Secretary General of NATO
|Secretary General of the North Atlantic Treaty Organization|
|North Atlantic Treaty Organization|
|Member of||North Atlantic Council|
|Term length||4 years|
|Formation||24 March 1952|
|First holder||Hastings Ismay|
|Website||Office of the Secretary General|
The secretary general of NATO is an international diplomat who serves as the chief civil servant of the North Atlantic Treaty Organization (NATO). The officeholder is responsible for coordinating the workings of the alliance, leading NATO's international staff, chairing the meetings of the North Atlantic Council and most major committees of the alliance, with the notable exception of the NATO Military Committee, as well as acting as NATO's spokesperson. The secretary general does however not have any military command role; political, military and strategic decisions ultimately rest with the member states. Together with the chairman of the NATO Military Committee and the supreme Allied commander, the secretary general is one of the foremost officials of NATO.
The current secretary general of NATO is former Norwegian prime minister Jens Stoltenberg, who took office on 1 October 2014. Stoltenberg's mission as secretary general was extended for another four-year term, meaning that he will lead NATO until September 30, 2022.
Article 9 of the North Atlantic Treaty requires NATO members to "establish a Council, on which each of them shall be represented." Accordingly, the North Atlantic Council was formed. Initially the Council consisted of NATO members' foreign ministers and met annually. In May 1950, the desire for closer coordination on a day-to-day basis led to the appointment of Council deputies, permanently based in London and overseeing the workings of the organization. Deputies were given full decision-making authority within the North Atlantic Council, but their work was supplemented by occasional meetings of the NATO foreign ministers. The chairman of the deputies was given responsibility "for directing the organization and its work," including all of its civilian agencies.
The Council deputies met for the first time on July 25, 1950, and selected Charles Spofford, the United States deputy, as their chairman. Several important organisational changes quickly followed the establishment of Council deputies, most notably the establishment of a unified military command under a single supreme Allied commander. This unification and the growing challenges facing NATO led to rapid growth in the institutions of the organisation and in 1951, NATO was reorganized to streamline and centralize its bureaucracy. As part of the organization, the Council deputies were delegated with the authority to represent their governments in all matters, including those related to defense and finance, not just foreign affairs, greatly increasing their power and importance.

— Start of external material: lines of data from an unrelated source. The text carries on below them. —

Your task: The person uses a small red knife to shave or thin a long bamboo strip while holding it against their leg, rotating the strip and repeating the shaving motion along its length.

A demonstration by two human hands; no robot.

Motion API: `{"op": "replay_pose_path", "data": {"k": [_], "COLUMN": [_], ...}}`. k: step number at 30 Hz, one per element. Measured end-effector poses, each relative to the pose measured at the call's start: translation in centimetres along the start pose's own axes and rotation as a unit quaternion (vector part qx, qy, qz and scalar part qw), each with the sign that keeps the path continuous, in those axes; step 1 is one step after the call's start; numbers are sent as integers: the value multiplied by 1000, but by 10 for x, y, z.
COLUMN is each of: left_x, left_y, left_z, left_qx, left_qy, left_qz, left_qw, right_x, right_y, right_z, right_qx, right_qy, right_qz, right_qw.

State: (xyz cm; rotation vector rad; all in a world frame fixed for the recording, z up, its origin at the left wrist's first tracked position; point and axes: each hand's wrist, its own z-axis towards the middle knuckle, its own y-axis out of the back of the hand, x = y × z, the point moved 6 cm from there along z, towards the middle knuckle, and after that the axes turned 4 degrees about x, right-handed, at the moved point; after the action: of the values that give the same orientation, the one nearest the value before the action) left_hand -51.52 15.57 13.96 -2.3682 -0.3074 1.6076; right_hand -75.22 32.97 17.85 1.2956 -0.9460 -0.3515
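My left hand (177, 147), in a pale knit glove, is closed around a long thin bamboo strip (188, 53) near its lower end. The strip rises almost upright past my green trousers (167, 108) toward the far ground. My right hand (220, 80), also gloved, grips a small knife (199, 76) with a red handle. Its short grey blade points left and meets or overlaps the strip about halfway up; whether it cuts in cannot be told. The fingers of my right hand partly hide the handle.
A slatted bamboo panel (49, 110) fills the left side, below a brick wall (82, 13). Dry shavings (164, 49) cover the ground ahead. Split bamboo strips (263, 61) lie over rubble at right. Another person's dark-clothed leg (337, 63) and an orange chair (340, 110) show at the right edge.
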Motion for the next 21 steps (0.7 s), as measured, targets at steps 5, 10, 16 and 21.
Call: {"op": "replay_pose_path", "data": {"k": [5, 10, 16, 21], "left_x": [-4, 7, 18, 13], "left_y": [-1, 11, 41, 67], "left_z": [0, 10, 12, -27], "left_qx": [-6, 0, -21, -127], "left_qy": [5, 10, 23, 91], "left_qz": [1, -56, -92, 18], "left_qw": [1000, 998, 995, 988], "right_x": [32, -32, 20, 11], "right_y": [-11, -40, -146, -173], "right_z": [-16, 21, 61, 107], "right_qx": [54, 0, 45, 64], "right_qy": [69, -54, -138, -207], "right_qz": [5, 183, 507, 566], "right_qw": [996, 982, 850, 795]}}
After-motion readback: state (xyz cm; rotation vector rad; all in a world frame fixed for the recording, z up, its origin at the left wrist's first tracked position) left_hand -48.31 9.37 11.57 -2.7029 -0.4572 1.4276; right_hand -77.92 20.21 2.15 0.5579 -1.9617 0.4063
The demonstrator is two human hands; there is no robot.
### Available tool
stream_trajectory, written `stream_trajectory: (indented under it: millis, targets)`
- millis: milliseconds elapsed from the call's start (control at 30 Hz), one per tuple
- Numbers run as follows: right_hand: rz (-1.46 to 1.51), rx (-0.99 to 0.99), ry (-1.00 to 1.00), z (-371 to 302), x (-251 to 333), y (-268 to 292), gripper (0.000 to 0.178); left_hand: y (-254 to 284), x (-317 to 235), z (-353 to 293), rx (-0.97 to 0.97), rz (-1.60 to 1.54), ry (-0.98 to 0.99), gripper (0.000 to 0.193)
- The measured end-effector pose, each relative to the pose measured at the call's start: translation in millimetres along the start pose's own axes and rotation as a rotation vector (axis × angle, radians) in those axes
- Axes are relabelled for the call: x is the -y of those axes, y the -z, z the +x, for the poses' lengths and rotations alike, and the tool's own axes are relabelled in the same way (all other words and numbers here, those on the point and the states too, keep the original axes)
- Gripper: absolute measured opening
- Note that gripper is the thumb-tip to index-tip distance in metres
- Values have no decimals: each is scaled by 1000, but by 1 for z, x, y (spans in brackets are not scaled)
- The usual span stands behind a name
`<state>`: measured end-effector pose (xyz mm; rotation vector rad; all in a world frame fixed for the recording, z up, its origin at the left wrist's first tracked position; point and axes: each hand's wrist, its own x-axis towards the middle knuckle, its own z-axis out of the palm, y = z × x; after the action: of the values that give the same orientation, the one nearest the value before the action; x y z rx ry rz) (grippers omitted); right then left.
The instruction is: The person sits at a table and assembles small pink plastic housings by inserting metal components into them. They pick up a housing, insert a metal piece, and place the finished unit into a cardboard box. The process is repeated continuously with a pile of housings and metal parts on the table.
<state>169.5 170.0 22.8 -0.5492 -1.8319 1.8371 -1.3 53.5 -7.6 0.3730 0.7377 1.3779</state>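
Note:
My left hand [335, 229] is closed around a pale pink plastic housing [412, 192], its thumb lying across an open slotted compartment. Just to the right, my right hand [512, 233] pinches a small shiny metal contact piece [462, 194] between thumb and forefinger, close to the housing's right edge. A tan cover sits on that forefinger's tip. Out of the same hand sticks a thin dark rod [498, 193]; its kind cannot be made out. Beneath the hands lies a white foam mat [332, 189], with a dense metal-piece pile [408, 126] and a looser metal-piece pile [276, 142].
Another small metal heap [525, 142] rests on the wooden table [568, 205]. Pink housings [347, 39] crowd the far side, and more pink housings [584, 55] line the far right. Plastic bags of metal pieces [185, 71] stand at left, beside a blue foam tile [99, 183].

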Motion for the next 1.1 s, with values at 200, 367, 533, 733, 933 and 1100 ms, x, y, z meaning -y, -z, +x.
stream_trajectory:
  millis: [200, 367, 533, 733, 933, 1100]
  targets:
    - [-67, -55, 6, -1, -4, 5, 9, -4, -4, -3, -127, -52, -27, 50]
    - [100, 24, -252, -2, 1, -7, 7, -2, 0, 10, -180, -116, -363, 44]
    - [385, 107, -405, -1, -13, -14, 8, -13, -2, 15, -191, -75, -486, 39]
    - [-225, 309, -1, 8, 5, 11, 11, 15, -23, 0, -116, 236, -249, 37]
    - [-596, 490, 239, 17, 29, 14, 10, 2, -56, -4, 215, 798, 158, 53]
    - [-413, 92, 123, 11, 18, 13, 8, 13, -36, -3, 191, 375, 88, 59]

As the authority of the deputies increased, and the size of the organization grew, NATO established the Temporary Council Committee, chaired by W. Averell Harriman. This group established an official secretariat in Paris to command NATO's bureaucracy. The committee also recommended that "the agencies of NATO needed to be strengthened and co-ordinate", and emphasized the need for someone other than the Chairman of the North Atlantic Council to become the senior leader of the alliance. In February 1952, North Atlantic Council accordingly established the position of secretary general to manage all civilian agencies of the organization, control its civilian staff, and serve the North Atlantic Council.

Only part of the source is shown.